Reverend W. Awdry

Opposite the White Horse stands the vicarage of St Marks, Ampfield. The church was the idea of the influential vicar and scholar John Keble ( of Keble College, Oxford), who was the vicar of the neighbouring parish of Hursley.

In 1895 a new vicar was appointed, the Reverend Vere Awdry. The vicar lived in the beautiful vicarage and was obviously happy with his parish, in his diary he states “…the moral condition is, I think, on the whole good, there being an almost entire absence of illegitimacy. Drinking is small and noticeably less since the change of landlord of our village inn”

In 1910 William Awdry was born in the vicarage, the young boy who shared his father’s passion for trains grew up to write the famous “Thomas the Tank Engine “ books

His father has an enormous train set that ran around the vicarage garden, it had a tunnel, station and 40 yards of track. The lay out was so professional that the local school used to be allowed to witness the running of the trains and listen to the vicar give lectures on steam trains.

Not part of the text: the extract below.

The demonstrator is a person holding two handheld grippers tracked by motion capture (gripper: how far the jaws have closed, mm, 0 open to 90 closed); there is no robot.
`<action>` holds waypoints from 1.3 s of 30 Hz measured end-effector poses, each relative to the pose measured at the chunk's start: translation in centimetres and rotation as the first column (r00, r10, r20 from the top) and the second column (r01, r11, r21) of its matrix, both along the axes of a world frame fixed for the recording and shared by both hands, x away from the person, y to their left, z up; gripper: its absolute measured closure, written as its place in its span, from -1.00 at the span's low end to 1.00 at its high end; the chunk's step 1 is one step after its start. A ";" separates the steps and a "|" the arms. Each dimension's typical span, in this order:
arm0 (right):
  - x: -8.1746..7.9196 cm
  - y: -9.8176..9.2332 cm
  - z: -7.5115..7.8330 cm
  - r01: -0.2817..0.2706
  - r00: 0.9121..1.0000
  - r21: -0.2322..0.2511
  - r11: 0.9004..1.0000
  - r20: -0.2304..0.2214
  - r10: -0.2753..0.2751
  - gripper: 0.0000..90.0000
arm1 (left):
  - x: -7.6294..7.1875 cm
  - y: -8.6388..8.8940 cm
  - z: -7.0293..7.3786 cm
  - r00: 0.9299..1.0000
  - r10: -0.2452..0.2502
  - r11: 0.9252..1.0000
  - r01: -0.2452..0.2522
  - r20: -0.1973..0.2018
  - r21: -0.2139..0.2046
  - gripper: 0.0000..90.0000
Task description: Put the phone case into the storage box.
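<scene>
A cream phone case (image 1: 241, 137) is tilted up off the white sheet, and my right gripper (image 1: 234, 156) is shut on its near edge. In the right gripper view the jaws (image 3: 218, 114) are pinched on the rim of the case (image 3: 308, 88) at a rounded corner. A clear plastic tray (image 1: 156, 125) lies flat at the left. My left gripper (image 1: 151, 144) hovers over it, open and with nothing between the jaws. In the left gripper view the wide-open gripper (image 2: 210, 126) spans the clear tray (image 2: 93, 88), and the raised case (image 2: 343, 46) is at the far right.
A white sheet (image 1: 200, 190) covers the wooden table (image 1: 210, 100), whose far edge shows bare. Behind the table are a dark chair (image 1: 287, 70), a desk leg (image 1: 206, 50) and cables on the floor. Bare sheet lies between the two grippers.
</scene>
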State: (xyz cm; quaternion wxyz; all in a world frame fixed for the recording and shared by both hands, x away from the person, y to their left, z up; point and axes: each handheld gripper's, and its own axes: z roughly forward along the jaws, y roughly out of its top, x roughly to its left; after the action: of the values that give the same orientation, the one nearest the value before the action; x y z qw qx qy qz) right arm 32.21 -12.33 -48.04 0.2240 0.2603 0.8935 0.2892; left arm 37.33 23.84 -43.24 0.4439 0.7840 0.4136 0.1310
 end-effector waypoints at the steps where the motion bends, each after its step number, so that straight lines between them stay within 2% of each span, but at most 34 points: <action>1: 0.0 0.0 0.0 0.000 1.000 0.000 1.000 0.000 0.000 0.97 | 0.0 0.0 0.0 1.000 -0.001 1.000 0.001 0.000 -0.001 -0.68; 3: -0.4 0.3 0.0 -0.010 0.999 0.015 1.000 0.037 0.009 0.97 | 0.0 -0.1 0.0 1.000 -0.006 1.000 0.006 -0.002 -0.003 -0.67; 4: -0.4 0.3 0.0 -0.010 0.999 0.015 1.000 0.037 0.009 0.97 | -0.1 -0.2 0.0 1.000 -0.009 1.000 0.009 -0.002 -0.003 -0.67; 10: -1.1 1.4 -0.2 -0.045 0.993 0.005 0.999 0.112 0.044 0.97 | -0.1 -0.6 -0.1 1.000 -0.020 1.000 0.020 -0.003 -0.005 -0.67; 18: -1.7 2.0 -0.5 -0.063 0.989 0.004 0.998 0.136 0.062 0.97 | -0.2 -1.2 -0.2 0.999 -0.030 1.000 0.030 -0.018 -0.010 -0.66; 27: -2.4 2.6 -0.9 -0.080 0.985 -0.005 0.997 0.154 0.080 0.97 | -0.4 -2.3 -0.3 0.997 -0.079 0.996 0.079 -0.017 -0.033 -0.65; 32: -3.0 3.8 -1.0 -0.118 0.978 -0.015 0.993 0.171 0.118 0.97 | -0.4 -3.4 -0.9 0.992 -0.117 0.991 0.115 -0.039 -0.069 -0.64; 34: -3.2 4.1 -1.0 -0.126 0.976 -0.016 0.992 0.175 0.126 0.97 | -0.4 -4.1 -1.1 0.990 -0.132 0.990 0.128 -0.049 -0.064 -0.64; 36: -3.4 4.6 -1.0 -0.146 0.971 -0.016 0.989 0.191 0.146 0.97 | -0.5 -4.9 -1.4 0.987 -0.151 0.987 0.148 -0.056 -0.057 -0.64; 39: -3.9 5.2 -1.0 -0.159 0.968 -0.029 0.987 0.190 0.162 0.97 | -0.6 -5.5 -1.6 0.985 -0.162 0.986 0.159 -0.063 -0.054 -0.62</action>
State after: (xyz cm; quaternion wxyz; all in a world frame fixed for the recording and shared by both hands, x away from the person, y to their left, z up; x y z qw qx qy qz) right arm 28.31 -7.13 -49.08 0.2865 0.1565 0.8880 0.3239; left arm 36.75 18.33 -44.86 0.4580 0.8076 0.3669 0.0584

The characters that would make Awdry famous, and the first stories featuring them, were invented in 1943 to amuse his son Christopher during a bout of measles. After Awdry wrote The Three Railway Engines, he built Christopher a model of Edward, and some wagons and coaches, out of a broomstick and scraps of wood. ]Christopher also wanted a model of Gordon; however, as that was too difficult Awdry made a model of a little 0-6-0 tank engine. Awdry said: “The natural name was Thomas – Thomas the Tank Engine”. Then Christopher requested stories about Thomas and these duly followed and were published in the famous book Thomas the Tank Engine, released in 1946.